Tahu leads Yowies to emotional win
Thursday 4 October 2012 12:56 PM
Newcastle Knights centre Timana Tahu coached and captained the Newcastle Yowies to a 26-20 win over defending champions the Mindaribba Warriors in the NSW Aboriginal Rugby League Knockout at Raymond Terrace last weekend.
Still on a high after Monday’s result Tahu told newcastleknights.com.au that winning the Knockout in a team full of his family and friends, sat alongside winning the 2001 premiership with the Knights.
“I started playing with the Yowies when I was 16 and we got in to the Grand final then but lost,” Tahu said.
“I have waited 15 years for this opportunity to come around again.
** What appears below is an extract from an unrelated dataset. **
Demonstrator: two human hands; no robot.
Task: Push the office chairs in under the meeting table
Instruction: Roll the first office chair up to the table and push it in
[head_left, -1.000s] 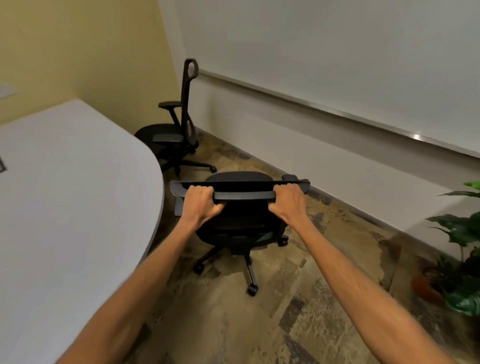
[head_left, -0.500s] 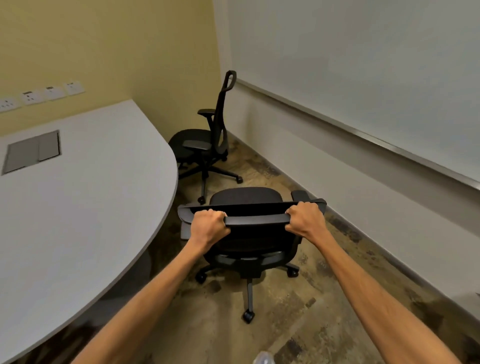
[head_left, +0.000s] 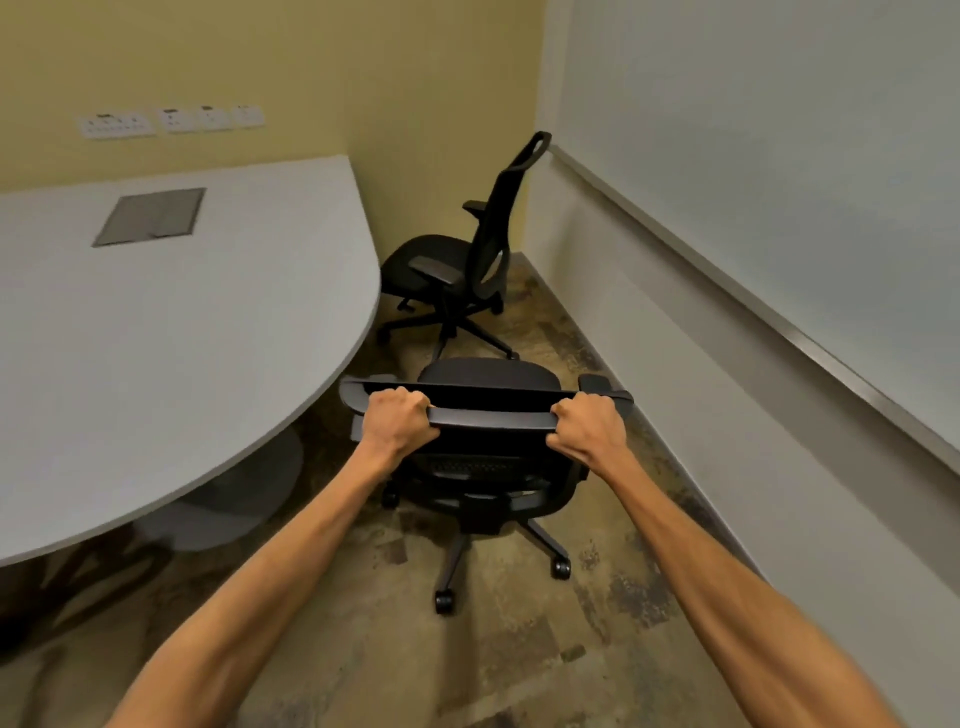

“I have played for my country in both codes, and NSW and won a Grand Final with Newcastle but this was one box I had not ticked.”
Tahu says that it was an incredible feeling to go out there and play in front of his family and friends.
“You have your grandparents and parents on the sidelines and kids cheering you on,” he explained.
“It was a bit emotional, a lot of people were crying.
“I told my teammates to enjoy their football and the moment because they don’t come around very often.”
Adding to the emotion on the day was having his late father’s name on the sleeve of the team’s jersey.
“There were a lot of old players there supporting us,” he said.
“Brett Grogan who used to play for the Knights and the Yowies was there and his old man and my old man were on the sleeves.
“They both passed away a while ago so it meant a lot.
“He gave us an emotional speech before we ran out.
"There were a few fellows who had passed away so we were playing for them as well.
“A lot of the boys got a buzz out of that.”
The win gives the Yowies the right to host the Knockout competition next year and Tahu says he hopes the people of Newcastle will come out and support this fantastic event.
“It is a great three days, you get to watch a lot of footy,” the 32-year-old said.
“There are four or five teams from Newcastle in the competition and we try and pride ourselves in keeping a lot of locals in our side.
“It is probably the biggest Indigenous gathering in the world and it is good to be a part of it.”